Our investing legend has managed to do just that. Inspired by another legend, Warren Buffett, our investing legend once bid $650,000 for a charity lunch with his idol. He runs a few hedge funds where he follows Buffett’s value investing principles but differentiates them for himself by sizing and concentrating his bets. It would not be surprising to find upwards of 50-80% of his portfolio in a single stock, a recipe for heart attack for most investors. All of this is a slap on the face of prudent risk management but our investor demonstrates that he practices prudent risk management despite it looking otherwise. Introducing our final legend for this season of the series, who made the Gujarati word for “Endeavour that creates wealth” popular with his book “The Dhandho Investor”; Mohnish Pabrai.

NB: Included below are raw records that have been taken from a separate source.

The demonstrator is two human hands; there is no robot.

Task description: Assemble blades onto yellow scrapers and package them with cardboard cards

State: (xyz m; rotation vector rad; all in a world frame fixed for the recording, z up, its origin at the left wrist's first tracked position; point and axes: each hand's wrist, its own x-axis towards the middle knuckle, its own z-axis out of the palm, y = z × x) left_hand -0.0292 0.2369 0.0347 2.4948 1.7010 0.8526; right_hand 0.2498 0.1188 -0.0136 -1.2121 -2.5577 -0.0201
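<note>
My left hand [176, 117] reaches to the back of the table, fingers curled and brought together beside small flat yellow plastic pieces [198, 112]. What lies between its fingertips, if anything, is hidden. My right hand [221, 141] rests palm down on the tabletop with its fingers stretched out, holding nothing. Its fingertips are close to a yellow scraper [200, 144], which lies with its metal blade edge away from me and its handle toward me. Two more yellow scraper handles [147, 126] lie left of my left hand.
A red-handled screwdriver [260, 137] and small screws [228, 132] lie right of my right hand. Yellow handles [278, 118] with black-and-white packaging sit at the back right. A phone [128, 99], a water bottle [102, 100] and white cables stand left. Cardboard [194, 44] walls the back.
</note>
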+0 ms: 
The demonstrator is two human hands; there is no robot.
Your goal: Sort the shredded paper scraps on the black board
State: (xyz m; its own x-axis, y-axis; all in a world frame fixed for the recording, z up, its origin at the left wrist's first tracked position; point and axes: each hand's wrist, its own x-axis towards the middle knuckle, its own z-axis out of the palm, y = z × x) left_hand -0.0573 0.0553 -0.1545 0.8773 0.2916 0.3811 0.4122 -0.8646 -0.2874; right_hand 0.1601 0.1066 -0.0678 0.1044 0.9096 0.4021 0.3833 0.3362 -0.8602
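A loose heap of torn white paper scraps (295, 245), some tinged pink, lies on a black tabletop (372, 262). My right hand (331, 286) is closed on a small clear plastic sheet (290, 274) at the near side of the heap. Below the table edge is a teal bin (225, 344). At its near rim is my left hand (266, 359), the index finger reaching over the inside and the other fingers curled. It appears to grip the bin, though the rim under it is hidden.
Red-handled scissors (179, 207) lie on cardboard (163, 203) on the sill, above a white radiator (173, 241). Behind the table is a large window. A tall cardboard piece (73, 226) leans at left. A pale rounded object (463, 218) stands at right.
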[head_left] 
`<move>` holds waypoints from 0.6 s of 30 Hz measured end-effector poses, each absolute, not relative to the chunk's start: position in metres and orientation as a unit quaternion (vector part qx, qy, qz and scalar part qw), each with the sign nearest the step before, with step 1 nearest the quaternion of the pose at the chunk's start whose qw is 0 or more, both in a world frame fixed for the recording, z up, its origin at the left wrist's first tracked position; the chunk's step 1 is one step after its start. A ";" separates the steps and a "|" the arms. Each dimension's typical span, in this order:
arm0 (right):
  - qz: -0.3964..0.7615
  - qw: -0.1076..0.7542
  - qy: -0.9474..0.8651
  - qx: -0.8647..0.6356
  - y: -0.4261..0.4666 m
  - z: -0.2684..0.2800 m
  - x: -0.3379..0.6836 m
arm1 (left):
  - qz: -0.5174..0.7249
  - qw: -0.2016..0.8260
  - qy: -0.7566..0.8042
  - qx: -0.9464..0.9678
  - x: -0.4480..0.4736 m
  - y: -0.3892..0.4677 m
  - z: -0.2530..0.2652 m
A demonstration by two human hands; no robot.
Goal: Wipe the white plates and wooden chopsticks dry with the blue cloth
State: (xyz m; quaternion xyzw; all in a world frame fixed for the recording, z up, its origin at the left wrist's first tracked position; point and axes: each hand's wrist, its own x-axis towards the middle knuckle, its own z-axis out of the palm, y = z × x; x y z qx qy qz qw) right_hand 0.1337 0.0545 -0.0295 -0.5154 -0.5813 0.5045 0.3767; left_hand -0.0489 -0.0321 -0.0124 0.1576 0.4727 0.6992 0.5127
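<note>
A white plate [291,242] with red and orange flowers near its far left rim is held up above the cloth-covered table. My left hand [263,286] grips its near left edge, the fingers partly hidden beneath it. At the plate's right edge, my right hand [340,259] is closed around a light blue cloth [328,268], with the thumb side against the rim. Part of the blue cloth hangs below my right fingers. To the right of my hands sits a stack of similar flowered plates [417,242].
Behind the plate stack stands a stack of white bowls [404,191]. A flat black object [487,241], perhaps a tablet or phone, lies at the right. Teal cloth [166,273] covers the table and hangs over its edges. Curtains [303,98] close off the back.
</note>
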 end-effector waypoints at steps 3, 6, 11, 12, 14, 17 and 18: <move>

The Dhandho Investor Philosophy:

Pabrai has outlined his entire investment philosophy in his sublime text “The Dhandho Investor”. As you will see, his entire philosophy is a copy of Buffett’s investment style. His addition is the concentration of bets something that Buffett cannot afford to do due to his size. Throughout the book, his philosophy is explained using the examples of “Patels’, a community of Indian immigrants who migrated to the USA in the 70s after fleeing Uganda due to the threat of genocide by Idi Amin.

Before we outline the philosophy, a small history lesson is a must to give context to the philosophy and its examples as used by Pabrai. Patels are a community of Indians originating from the Gujarat region in the Western part of India. Patel was originally a title given to the local village head which in subsequent generations stuck on when last names became a norm.

They are a successful business community both in India and across the world where they are based including countries in Africa. They were a dominant business community in Uganda as well which often caused friction between the local black community and the Indian business community.

Idi Amin rose to power and declared his intentions of giving back Uganda to ethnic Ugandans. Unfortunately for the Indian minority, he chose to do so by expulsing them. Predominant amongst those who were expulsed were Patels, who subsequently migrated to America leaving behind their wealth and possessions to start anew.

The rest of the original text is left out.